CR – Nunca se torne o pior de um homem (autoritária, intolerante, arrogante, inflexível e centralizadora), você não precisa disso para ter sucesso. Existe espaço para você do seu jeito. Cuidado com gentilezas e cavalheirismos excessivos, muitas vezes isso é apenas um disfarce para assédio, constrangimento ou simplesmente dependência masculina. Se você acha que tem algum excesso, provavelmente ele existe mesmo, não guarde para você, converse com alguém sobre isso e procure a melhor forma de agir, a lei esta do seu lado. Empresa séria nenhuma quer um homem sem moral em seu quadro. Se a empresa não se posicionar, ela não merece você, ache outra melhor. Saiba aproveitar as vantagens de ser mulher, as pessoas esperam criatividade, sensibilidade, detalhismo e imagem de transparência. Se você se encaixa nesse perfil , ótimo.
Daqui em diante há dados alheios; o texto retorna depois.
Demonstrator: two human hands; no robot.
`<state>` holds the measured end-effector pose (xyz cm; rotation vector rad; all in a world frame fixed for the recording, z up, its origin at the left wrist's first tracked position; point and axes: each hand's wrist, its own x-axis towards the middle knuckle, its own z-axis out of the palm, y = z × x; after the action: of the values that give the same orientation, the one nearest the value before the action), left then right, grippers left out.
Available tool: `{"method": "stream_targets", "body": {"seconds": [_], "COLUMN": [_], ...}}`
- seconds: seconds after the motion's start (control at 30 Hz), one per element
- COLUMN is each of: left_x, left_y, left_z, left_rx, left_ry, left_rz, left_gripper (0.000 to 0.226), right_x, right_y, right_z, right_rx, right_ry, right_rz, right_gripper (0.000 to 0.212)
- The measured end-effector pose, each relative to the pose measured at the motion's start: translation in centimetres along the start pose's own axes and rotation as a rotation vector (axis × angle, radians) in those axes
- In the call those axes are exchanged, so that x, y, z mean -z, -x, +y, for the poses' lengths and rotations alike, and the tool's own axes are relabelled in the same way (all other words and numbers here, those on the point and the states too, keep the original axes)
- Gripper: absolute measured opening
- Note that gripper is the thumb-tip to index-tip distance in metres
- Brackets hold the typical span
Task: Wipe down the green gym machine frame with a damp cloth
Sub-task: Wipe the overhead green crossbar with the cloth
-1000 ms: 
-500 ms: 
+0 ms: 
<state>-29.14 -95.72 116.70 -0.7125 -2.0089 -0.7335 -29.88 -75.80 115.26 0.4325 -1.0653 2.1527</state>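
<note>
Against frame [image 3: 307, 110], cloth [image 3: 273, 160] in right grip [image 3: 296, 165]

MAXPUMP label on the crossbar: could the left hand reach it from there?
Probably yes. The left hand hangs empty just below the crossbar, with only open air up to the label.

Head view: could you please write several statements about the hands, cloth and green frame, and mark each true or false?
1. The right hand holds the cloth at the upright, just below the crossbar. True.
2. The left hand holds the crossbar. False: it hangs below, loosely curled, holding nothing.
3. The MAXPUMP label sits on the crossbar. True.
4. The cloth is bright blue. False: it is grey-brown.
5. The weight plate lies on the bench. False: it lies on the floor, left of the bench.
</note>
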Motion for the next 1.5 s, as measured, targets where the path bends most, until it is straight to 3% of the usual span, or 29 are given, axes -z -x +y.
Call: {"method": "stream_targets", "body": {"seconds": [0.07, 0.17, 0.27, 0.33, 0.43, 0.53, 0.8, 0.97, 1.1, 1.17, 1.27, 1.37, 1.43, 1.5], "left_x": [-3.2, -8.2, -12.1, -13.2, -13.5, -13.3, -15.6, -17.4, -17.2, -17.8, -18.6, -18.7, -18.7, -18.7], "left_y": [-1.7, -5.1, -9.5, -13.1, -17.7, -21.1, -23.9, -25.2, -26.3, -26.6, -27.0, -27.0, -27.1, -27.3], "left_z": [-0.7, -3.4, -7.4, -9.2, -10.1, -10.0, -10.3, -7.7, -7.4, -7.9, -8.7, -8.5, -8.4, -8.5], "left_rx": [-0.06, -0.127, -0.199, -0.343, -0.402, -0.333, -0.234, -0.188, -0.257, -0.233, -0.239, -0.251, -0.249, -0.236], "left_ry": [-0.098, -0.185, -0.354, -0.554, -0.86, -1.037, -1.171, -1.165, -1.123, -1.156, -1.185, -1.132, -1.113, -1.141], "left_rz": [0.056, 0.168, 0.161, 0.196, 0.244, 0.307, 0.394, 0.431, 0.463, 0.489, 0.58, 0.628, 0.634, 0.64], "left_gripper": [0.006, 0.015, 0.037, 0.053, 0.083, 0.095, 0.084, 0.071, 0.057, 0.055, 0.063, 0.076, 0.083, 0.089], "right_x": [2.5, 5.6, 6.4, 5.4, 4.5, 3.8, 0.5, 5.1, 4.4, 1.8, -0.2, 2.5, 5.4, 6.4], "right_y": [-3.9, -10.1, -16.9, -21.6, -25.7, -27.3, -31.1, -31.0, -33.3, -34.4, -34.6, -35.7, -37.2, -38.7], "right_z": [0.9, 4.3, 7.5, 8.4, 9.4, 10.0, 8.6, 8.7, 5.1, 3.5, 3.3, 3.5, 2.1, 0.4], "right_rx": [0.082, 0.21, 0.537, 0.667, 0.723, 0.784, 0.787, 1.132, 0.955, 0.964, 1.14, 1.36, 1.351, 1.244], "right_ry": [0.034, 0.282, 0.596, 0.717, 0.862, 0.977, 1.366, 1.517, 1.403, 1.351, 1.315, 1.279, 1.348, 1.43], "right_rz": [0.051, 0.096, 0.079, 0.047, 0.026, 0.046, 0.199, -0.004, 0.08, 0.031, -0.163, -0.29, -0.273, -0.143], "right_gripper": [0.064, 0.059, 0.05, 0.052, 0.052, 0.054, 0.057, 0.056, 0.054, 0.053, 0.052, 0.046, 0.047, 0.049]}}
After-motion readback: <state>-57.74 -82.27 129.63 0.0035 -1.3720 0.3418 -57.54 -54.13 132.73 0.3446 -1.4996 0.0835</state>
Faça de seus colegas seus grandes parceiros, eles serão seu escudo para situações ruins. Descubra suas forças, use-as, e conheça ainda melhor suas fraquezas e quando não puder superá-las ache uma forma de mitigá-las.

Não se limite, muitas vezes você é a responsável por não acreditar em si mesma . Quando te derem uma oportunidade, agarre-a, seus líderes sabem quem é você e as dificuldades que  enfrentará. Ninguém nasce um profissional pronto, nossas experiências é que nos farão crescer, então “se jogue”.